Ce film a causé des flashbacks. Des flashbacks durs à regarder en face. Je me suis retrouvée plongée à nouveau dans cet âge difficile où tout semblait possible et où rien n'allait en même temps.
Elsie Fisher est époustouflante de naturel et de courage dans ce film. Car du courage, il en faut à cet âge pour se montrer à ce point vulnérable, ne pas craindre que des gens voient votre acné en gros plan, à quel point vous êtes mal à l'aise dans votre corps, à quel point vous êtes paumée et angoissée et prête à beaucoup pour être acceptée et aimée. Elle fait passer tellement de choses rien que dans sa démarche, la tête baissée, les épaules en avant, et même de dos, on voit tous ses tracas ou sa détermination qui jaillissent de l'écran.

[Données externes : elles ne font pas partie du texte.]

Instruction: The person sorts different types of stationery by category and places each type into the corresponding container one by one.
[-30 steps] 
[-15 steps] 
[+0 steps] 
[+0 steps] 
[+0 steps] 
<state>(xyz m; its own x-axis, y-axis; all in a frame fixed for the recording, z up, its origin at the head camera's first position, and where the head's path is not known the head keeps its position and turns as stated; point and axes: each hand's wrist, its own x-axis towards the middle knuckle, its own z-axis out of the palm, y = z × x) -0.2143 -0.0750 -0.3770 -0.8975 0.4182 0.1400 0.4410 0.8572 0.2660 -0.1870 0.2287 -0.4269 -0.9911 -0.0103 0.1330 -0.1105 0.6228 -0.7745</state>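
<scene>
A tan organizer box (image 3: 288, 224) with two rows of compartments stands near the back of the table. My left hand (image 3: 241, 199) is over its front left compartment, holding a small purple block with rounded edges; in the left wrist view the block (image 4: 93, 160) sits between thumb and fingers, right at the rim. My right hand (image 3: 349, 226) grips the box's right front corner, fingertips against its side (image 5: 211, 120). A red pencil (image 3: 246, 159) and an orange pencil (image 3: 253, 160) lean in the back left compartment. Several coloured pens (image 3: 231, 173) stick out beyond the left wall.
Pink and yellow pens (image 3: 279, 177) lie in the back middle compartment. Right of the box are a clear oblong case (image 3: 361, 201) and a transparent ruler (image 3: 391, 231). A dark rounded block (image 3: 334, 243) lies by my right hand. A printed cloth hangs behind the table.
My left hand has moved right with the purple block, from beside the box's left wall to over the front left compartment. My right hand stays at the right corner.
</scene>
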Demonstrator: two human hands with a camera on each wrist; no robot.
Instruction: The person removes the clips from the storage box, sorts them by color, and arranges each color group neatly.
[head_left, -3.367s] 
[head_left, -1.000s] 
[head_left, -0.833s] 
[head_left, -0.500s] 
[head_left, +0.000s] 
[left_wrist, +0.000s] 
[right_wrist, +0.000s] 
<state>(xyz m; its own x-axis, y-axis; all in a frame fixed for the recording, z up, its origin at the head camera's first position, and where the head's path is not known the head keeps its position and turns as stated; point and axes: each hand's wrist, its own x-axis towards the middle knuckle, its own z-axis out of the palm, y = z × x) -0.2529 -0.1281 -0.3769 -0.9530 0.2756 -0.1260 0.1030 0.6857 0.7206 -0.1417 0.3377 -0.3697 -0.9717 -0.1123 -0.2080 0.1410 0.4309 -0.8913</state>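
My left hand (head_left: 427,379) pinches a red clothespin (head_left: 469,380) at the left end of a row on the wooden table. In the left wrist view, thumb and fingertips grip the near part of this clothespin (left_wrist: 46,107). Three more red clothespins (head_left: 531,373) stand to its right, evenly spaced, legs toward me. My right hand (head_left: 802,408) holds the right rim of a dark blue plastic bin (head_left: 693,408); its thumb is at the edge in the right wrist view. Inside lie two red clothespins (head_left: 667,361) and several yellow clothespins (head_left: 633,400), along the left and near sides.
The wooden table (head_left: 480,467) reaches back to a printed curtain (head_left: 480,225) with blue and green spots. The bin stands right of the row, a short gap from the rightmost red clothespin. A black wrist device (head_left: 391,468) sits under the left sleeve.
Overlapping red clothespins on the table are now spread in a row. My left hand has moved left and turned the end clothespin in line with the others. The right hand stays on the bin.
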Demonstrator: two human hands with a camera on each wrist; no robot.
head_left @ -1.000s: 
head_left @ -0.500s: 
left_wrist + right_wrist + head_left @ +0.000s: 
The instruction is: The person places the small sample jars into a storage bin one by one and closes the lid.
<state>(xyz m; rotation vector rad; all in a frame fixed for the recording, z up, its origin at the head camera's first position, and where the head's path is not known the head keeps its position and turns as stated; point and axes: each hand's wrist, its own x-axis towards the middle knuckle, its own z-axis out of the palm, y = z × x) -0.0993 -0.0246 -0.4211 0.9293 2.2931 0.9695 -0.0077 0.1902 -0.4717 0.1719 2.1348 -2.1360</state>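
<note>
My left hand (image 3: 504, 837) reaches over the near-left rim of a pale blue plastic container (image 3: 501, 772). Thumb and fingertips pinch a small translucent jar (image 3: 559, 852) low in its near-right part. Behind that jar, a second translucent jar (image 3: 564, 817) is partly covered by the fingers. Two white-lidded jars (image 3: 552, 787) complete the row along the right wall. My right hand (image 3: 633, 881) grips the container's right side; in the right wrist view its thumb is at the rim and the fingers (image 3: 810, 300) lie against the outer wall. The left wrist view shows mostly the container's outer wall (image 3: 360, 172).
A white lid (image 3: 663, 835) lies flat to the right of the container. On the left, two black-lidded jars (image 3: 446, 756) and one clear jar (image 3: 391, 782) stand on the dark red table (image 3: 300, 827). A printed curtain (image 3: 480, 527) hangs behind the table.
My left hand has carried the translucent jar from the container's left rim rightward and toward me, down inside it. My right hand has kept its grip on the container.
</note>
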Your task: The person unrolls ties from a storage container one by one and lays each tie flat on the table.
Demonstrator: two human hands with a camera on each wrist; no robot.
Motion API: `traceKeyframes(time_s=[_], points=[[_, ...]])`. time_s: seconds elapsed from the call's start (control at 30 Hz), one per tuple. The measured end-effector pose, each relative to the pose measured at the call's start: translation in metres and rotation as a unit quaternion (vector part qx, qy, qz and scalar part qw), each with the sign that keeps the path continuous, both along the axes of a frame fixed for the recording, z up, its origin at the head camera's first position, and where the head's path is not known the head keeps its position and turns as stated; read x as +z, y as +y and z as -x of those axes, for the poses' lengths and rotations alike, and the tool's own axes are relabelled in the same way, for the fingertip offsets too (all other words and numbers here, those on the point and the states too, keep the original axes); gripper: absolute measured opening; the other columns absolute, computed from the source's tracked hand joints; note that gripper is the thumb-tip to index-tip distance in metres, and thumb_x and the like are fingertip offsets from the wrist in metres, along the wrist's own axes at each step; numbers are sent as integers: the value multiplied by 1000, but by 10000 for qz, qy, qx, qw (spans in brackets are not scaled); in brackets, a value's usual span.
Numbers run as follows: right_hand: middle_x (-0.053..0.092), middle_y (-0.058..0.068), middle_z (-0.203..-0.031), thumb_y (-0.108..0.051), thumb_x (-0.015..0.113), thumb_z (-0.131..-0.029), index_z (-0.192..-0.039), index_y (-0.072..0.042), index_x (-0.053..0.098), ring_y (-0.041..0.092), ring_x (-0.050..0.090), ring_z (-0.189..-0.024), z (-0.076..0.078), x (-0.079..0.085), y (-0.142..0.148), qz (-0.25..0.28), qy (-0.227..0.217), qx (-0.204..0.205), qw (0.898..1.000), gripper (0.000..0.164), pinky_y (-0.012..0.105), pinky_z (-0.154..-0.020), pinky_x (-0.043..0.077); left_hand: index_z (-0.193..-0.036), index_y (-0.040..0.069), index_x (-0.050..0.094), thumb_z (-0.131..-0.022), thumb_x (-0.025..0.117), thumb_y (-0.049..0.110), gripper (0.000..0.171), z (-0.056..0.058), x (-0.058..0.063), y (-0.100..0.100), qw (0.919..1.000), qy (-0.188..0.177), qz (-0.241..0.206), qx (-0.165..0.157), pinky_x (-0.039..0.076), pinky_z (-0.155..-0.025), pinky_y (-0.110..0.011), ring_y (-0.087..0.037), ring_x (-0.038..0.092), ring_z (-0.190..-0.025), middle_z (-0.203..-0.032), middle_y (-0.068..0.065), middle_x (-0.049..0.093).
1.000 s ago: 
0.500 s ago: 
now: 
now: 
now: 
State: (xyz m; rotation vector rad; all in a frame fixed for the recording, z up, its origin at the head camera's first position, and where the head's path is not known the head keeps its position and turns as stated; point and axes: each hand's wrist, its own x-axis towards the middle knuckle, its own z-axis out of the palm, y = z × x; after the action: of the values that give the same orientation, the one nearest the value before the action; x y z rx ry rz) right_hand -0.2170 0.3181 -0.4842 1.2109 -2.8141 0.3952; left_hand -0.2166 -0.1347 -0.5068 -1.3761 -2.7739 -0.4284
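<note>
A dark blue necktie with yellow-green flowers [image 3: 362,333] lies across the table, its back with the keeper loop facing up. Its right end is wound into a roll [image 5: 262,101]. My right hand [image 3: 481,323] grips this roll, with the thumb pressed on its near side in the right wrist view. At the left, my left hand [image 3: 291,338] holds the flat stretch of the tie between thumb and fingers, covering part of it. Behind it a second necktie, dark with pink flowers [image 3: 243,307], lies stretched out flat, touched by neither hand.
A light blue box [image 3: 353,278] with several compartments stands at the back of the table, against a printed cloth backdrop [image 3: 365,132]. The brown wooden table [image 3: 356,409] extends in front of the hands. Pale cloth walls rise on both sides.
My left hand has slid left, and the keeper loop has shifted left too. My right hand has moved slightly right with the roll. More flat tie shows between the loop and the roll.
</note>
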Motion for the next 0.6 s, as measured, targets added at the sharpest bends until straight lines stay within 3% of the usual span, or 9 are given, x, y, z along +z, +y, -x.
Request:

"Eighth Grade" est un film dur à sa façon. Il aborde des sujets que nombre d'ados traversent et parvient à le rendre organique, palpable, pour vraiment partager le mal-être de Kayla. Plusieurs fois j'ai voulu la prendre à part, lui dire que tel garçon n'en vaut pas la peine, que ce qu'elle ressent finira par passer. J'ai aussi eu envie de la protéger et de la sortir de situations où j'ai réellement craint pour sa sécurité. J'ai eu envie de l'encourager, de lui dire, comme son père le fait dans le film, qu'elle a l'air vraiment d'une fille géniale, que sa vie aura des hauts et des bas mais qu'elle est assez forte pour s'en sortir.
Pourtant, au final, c'est elle qui m'a encouragée et rassurée. Parce qu'elle s'est donnée du mal, parce qu'elle a fait de son mieux, qu'elle s'est montrée comme elle était, et qu'elle a appris de ses expériences et qu'elle regarde maintenant le monde et l'avenir en face, à son échelle et à son rythme.
La photo et la réalisation respirent le film indépendant, on ne s'y trompe pas, mais dans tout ce qu'il a de meilleur. La caméra est braquée sur le visage de Elsie Fisher la plupart du temps, et elle nous transmet vraiment ses émotions à travers son regard, sa façon de détourner les yeux, sa façon de parler aussi. Si le film fonctionne, c'est grâce à cette jeune actrice exceptionnelle.
Sa relation avec son père marque aussi, elle est même nécessaire pour apporter une balance à l'histoire, pour lui dire finalement ce qu'elle a besoin d'entendre et être rassurée, pour faire entendre notre voix d'adulte à la jeune fille derrière l'écran, et lui dire que tout ira bien. Qu'on est fière d'elle, tout simplement.
"Eighth Grade" m'a profondément émue et impliquée sans jouer de la moindre ficelle émotionnelle classique et convenue. Le film montre une tendresse exceptionnelle pour son actrice principale et lui fait vraiment confiance pour créer l'ambiance et impliquer les spectateurs et spectatrices.
Un film avec un message tout simple mais d'une telle franchise et honnêteté envers lui-même et d'un tel regard lucide et mature qu'il me restera longtemps en mémoire.